This anthology explores the provocative intersection among feminist, literary, and felony theories. Written through feminist thinkers from legislations and literature, discourses that every produce culturally robust representations of girls, those essays contest the limits that typically separate those disciplines and thereby modify the probabilities of these representations that experience typically disempowered women.
Beginning with an exploration of the ways that girls are represented—how they both inform or have their tales instructed in literature, within the legislations, in a courtroom—this assortment demonstrates the interrelatedness of the felony and the literary. even if contemplating the prestige of medieval girls readers or assessing the effectiveness and volume of up to date rape legislation reform, the essays exhibit that energy first comes with telling one’s personal tale, and that the measure and influence of that energy are decided by way of the cultural value of the discussion board within which the tale is gifted. yet telling the tale isn't really sufficient. One should also pay attention to how the tale is contained inside conventional constructs or limitations and is therefore constrained in its results, as Carol Sanger’s essay on moms and legal/sexual id makes transparent. One should also realize how a narrative may perhaps perpetuate an ideological time table that isn't within the top pursuits of the storyteller, as Elizabeth Butler Cullingford exhibits in her studying of Yeats’s "Leda and the Swan" and one needs to comprehend the historic context of a narrative and of its telling, as Anne B. Goldstein’s essay on lesbian narratives discloses.

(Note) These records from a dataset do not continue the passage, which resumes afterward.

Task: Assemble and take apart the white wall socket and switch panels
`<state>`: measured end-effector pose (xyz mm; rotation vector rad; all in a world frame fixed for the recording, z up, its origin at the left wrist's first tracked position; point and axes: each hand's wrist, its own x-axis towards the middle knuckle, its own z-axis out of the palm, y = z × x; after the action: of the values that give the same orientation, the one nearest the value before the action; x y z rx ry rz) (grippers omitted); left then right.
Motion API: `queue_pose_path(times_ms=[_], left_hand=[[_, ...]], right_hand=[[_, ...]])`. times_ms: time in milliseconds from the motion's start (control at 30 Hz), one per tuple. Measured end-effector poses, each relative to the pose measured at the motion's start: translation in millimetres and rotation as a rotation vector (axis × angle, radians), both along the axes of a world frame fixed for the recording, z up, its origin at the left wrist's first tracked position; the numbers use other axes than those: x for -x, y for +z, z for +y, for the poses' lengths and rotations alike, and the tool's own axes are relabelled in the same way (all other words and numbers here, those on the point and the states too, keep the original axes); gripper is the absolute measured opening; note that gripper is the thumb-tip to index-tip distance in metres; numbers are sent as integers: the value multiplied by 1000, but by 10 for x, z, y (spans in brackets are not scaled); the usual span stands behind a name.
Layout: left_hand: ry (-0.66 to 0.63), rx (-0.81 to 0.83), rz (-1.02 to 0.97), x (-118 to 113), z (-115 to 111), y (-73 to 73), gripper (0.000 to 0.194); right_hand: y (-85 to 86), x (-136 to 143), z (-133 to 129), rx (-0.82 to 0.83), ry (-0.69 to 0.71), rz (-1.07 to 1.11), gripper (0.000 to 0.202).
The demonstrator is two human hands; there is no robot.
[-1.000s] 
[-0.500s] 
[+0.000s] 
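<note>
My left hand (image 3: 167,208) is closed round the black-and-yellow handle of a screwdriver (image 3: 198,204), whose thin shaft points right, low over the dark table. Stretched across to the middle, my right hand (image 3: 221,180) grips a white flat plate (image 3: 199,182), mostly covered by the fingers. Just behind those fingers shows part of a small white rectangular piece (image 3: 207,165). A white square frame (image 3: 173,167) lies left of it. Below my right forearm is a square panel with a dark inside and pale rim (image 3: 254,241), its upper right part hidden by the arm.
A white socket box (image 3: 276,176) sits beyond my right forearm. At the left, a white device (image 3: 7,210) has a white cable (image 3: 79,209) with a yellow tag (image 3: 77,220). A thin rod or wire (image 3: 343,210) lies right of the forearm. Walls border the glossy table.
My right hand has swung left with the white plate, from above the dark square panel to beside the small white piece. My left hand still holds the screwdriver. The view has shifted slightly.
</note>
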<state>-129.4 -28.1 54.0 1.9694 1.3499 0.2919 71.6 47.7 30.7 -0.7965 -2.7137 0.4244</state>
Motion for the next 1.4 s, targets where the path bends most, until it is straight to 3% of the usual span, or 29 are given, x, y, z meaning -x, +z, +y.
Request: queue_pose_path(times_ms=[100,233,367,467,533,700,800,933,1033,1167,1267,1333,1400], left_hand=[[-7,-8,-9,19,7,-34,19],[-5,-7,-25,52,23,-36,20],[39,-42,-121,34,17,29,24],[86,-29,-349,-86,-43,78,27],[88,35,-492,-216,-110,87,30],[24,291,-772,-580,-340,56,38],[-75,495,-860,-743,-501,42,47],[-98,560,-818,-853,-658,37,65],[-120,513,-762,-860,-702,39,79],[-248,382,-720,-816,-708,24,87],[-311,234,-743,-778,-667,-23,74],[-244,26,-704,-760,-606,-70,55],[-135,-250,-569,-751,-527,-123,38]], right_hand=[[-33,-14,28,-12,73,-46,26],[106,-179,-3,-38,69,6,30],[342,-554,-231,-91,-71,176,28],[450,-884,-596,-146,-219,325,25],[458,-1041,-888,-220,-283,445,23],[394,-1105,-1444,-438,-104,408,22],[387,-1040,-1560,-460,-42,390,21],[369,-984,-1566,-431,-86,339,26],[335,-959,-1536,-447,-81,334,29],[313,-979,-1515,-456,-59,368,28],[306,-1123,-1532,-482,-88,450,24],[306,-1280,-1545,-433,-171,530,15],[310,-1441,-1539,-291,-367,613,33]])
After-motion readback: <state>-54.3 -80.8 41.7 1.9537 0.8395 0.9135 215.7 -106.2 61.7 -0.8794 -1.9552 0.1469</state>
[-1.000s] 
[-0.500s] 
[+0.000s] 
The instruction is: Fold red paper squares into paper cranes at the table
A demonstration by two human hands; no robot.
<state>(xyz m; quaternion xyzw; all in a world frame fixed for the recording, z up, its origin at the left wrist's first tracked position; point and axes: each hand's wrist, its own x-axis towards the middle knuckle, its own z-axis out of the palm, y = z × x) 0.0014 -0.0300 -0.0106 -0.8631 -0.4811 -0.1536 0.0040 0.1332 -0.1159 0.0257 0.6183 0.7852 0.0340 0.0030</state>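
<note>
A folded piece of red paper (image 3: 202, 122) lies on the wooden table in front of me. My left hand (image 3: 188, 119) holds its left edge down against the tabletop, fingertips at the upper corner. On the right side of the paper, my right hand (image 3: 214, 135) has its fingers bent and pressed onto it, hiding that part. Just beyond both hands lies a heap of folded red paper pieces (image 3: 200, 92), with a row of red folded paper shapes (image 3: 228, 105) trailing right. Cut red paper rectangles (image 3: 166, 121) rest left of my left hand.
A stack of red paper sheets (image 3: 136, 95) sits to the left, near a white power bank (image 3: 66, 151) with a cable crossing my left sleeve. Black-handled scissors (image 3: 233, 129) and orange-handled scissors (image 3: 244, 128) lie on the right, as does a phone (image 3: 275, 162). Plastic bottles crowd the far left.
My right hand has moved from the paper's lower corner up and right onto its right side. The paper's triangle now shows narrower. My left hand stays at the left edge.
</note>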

Breaking down the bounds among legislation and literature, this anthology makes glaring the ways that the influence of women’s tales has been limited and expands the diversity of percentages in case you symbolize girls, inform women’s tales, or current women’s matters. Representing Women
makes the retelling of previous tales approximately girls compelling and the telling of recent ones either worthy and possible.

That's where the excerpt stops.